サウンドクオリティーへのこだわり、全部屋にMusik Electronic Geithain製スピーカーを導入
取材:林さんにとって今回の更新で自慢のポイントは
林氏:それはやっぱりSPACEとPipelineとの組み合わせです。ファイルベースのワークフローの組み合わせで作れたってところですね。もう一点こだわったのが、使い勝手はもちろんですが、折角の設備投資なので音も良くしたいと考え、マイク・プリアンプとしてRupert Neve Design Portico 5015を各部屋に新規導入しました。
取材:そうですね、このマイクプリ機材選定にあたり多くの製品をお試し頂きましたね。
林氏:音としてよくなる部分では有るので、そこは外さずに更新を行いたいという思いが当初からのポリシーとしてありました。

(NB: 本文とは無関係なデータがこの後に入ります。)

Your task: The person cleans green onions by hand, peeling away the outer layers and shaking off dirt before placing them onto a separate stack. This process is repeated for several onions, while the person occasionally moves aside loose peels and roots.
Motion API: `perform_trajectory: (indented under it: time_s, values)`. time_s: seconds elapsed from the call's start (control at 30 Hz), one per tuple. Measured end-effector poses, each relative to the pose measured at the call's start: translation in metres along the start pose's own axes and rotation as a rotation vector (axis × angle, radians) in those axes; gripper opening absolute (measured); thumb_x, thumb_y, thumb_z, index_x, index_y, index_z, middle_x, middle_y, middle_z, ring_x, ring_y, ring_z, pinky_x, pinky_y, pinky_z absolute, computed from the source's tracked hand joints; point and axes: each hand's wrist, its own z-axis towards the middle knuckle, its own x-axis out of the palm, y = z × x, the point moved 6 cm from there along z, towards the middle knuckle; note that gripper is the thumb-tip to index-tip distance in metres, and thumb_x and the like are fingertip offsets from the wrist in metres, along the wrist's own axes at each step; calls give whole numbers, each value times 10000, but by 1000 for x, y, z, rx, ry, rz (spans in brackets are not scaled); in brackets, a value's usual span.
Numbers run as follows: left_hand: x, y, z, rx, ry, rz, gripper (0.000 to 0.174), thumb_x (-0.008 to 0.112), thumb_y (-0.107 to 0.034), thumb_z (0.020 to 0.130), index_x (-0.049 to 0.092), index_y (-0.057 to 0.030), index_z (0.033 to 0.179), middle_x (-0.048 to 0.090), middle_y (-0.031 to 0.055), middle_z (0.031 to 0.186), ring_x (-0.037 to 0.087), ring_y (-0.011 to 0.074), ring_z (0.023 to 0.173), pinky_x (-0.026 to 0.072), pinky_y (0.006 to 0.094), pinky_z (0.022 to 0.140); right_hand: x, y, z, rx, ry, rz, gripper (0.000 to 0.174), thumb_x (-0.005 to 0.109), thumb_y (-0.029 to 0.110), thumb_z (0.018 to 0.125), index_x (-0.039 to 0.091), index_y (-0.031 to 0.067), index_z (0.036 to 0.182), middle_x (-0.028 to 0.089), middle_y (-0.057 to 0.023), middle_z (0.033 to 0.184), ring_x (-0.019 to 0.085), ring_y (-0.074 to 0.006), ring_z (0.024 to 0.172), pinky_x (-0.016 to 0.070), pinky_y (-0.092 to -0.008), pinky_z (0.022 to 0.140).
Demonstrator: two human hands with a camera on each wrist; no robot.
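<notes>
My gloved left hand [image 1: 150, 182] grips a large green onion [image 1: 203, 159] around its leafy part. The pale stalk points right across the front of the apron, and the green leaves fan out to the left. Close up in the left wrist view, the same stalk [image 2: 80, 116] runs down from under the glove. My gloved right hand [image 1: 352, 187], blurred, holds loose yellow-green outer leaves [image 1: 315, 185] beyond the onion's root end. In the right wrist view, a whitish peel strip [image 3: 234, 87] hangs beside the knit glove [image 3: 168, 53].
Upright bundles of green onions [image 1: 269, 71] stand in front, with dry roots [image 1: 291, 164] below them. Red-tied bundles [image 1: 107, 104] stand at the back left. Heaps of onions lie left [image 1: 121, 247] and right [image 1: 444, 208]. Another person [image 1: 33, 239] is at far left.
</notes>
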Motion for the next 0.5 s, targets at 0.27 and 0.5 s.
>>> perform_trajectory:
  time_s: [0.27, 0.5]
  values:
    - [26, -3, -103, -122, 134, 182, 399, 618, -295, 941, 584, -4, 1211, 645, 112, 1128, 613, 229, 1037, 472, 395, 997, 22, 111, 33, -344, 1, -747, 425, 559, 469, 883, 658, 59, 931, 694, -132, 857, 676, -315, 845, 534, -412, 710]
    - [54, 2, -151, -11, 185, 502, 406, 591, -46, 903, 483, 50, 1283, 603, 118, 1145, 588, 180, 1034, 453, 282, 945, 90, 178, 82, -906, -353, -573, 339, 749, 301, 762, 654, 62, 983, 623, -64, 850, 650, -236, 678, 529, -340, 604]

取材:更にスピーカーも全部屋Musikにされましたね。
林氏:ここも以前から、是非とも実現したいと考えていたポイントです。以前から1&5&6MAで使用していて非常に好印象を持っていたMusik、そして音質に関しても全部屋同じ条件で聞ける様にとの考えも有り、導入に踏み切りました。
セッションファイルは常に共有サーバーであるSPACEに有るので、ファイルコピーなどの手間無く部屋を移動しても全部屋同じような条件で聞けるのが特長ですね。
取材:Musikの導入で使い勝手だけではなく音質という部分もシステムの整合性はとれましたものね。1MAはサラウンドで少し違ったシステムですが、基本2~6MAはほぼ同一のシステムになりました。
取材:梅村さんにとって今回の更新で自慢のポイントは
梅村氏:自慢出来るポイントですか、、、便利さが圧倒的に違いますね。やはり、飛び込みで直しが入った際にすぐに対応できるのは現場としてはとても助かっています。今はHDCAMが有って、インジェストのときも音戻しのときも結局はデッキの取り合いになるのですが、パイプラインで取り込んでしまいさえすればその後は、ファイルベースで共有サーバ環境という利便性、システムの効率の良さを感じています。今後VTRからファイルになったらさらに便利になるんだという期待が持てるシステムだと思っています。
取材:ありがとうございます。編集との密接な連携のとれたファイルベースワークフローを実現できるように今後ともご相談をさせていただければと考えています。本日はありがとうございました。
設立:昭和36年9月6日
開局:昭和37年4月1日
事業内容:テレビ放送事業
資本金:4億円
呼出符号:JOLX-DTV
代表者:代表取締役社長 荒木 高伸
社員数:253名(男性199名、女性54名)
住所:〒460-8311 名古屋市中区橘2-10-1
電話:052-331-8111(代表)
*記事中に掲載されている情報は2013年12月09日時点のものです。